Major General George Newman Bliss

(1837-1928) ~ Inducted 2003

 

Bliss, George Newman, 1837-1928

George Newman Bliss was born in Tiverton, Rhode Island on July 22, 1837, the son of James and Sarah (Stafford) Bliss. He attended Brown University, secured a bachelor's degree from Union College, and earned a law degree from Albany Law School in 1861. Enlisting in the Civil War as a private, he rose to the rank of major in the 1st Rhode Island Cavalry serving with valor and resourcefulness in numerous engagements in the Virginia theater of war. At Waynesboro, Virginia on September 18, 1864, he displayed such heroic action as to merit the Congressional Medal of Honor. According to the citation accompanying the award, Bliss, “while in command of the provost guard...saw the Union lines returning before the attack of a greatly superior force of the enemy, mustered his guard, and, without orders, joined in the defense and charged the enemy without support. He received three saber wounds, his horse was shot, and he was taken prisoner.” After the war, Bliss became a founder of the Soldiers' and Sailors' Historical Society of Rhode Island and wrote or edited many of the essays in the series Personal Narratives of the Rebellion. Bliss became a prominent attorney, a state legislator and town solicitor of East Providence. In 1872, he began fifty years of uninterrupted service as judge of the East Providence District Court. When he retired in 1922, Bliss had heard over 24,000 cases.
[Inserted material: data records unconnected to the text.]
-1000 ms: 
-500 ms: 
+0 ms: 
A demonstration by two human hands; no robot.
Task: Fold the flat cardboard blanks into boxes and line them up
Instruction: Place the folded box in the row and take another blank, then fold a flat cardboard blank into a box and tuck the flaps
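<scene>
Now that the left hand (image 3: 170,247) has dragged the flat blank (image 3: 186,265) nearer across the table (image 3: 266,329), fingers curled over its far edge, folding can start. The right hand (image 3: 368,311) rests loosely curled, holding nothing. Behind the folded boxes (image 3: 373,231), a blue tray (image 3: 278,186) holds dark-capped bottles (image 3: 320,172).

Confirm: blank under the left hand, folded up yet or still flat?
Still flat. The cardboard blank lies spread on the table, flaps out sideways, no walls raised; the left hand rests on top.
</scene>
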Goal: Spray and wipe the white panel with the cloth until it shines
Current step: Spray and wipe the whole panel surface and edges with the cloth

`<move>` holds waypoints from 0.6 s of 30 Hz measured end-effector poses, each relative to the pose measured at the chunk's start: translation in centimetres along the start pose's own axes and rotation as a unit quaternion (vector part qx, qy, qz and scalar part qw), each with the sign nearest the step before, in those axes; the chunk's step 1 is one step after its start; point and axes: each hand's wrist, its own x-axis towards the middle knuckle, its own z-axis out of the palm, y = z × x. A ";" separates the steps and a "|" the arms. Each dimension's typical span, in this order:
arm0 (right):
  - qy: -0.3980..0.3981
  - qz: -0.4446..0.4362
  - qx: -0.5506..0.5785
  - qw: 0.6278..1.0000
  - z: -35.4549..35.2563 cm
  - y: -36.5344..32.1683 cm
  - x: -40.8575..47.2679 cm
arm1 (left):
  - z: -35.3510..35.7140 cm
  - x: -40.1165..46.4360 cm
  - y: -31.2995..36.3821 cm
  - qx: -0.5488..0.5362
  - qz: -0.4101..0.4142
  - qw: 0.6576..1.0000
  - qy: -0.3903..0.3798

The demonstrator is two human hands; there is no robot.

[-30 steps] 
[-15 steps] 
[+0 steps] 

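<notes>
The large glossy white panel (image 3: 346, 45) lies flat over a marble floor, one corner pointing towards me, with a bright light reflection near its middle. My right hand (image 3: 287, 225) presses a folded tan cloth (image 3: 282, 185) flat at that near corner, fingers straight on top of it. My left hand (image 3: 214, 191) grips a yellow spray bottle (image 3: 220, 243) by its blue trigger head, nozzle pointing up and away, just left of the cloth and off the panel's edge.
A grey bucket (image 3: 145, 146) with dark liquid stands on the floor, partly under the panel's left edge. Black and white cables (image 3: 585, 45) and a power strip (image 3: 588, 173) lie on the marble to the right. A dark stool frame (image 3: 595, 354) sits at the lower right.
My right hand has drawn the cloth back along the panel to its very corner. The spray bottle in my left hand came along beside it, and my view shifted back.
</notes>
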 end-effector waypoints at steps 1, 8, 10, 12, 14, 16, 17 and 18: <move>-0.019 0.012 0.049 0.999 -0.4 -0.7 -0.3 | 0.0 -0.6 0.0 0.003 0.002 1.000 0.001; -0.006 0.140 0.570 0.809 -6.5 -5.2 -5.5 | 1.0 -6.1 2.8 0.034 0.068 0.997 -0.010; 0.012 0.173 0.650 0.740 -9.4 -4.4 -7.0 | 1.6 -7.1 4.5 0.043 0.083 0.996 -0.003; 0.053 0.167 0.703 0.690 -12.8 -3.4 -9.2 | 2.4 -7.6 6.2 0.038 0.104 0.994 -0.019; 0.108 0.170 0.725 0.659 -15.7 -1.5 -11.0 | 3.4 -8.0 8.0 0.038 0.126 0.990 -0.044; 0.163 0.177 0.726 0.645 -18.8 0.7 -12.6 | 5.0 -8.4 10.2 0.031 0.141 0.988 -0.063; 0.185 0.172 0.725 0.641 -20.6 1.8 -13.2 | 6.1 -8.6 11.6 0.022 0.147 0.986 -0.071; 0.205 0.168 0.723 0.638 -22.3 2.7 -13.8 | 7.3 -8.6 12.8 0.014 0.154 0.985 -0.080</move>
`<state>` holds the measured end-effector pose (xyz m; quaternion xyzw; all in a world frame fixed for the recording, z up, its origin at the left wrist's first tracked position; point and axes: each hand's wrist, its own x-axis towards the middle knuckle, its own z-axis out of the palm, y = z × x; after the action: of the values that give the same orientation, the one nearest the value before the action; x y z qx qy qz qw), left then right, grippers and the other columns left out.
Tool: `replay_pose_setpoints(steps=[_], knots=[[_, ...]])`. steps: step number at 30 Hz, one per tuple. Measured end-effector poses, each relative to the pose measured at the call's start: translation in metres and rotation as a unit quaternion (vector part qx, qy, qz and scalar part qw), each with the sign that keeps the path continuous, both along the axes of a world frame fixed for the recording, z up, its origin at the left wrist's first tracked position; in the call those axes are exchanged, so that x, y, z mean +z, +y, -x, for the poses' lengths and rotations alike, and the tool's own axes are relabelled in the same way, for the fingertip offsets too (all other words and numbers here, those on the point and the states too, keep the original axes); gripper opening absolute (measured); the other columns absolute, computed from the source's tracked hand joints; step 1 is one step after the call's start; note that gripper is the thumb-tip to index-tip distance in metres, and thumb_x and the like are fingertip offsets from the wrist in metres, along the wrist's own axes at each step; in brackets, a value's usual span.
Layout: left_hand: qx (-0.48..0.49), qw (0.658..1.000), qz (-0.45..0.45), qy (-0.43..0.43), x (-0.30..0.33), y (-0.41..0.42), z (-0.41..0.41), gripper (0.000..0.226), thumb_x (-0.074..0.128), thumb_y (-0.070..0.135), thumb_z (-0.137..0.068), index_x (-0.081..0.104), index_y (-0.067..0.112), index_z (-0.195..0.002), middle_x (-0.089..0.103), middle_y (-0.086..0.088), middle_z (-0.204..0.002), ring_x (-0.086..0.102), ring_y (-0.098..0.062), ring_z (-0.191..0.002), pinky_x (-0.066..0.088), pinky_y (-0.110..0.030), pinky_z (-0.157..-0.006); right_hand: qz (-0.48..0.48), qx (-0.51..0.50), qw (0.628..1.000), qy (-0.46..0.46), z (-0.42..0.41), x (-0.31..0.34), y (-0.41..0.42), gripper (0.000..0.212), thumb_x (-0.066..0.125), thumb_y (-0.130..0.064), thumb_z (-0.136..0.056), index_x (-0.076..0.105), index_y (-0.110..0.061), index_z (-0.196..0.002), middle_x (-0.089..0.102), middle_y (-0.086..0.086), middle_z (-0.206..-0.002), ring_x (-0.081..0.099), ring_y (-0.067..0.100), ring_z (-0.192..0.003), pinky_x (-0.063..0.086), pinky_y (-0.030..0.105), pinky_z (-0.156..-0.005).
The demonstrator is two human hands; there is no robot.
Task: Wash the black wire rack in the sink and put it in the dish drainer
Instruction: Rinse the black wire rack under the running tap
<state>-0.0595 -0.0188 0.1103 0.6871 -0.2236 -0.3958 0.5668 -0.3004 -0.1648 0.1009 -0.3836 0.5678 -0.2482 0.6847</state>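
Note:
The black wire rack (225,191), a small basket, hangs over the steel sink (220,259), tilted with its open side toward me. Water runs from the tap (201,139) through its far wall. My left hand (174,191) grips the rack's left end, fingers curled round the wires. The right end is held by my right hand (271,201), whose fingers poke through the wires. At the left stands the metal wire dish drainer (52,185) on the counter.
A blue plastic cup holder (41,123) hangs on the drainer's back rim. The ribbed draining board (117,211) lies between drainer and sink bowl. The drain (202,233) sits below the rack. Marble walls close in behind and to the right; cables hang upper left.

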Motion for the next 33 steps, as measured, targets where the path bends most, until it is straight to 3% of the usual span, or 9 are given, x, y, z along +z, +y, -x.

Besides his legal activities, Judge Bliss took an active part in veterans organizations and the Masonic Order. He was the civic leader of East Providence. In addition to writing a history of the town (which became part of Rhode Island in 1862), Bliss was a member of the East Providence School Committee for twenty-five years and superintendent of schools for thirteen years. The Watchemoket Public Library owed its beginning to his efforts as did the United Congregational Church of East Providence Bliss married Fannie Carpenter of Seekonk in 1850, and the couple had six children. One son, William C. Bliss, became chairman of the Rhode Island Public Utilities Commission. On August 29, 1928, Judge Bliss died in his ninety-second year.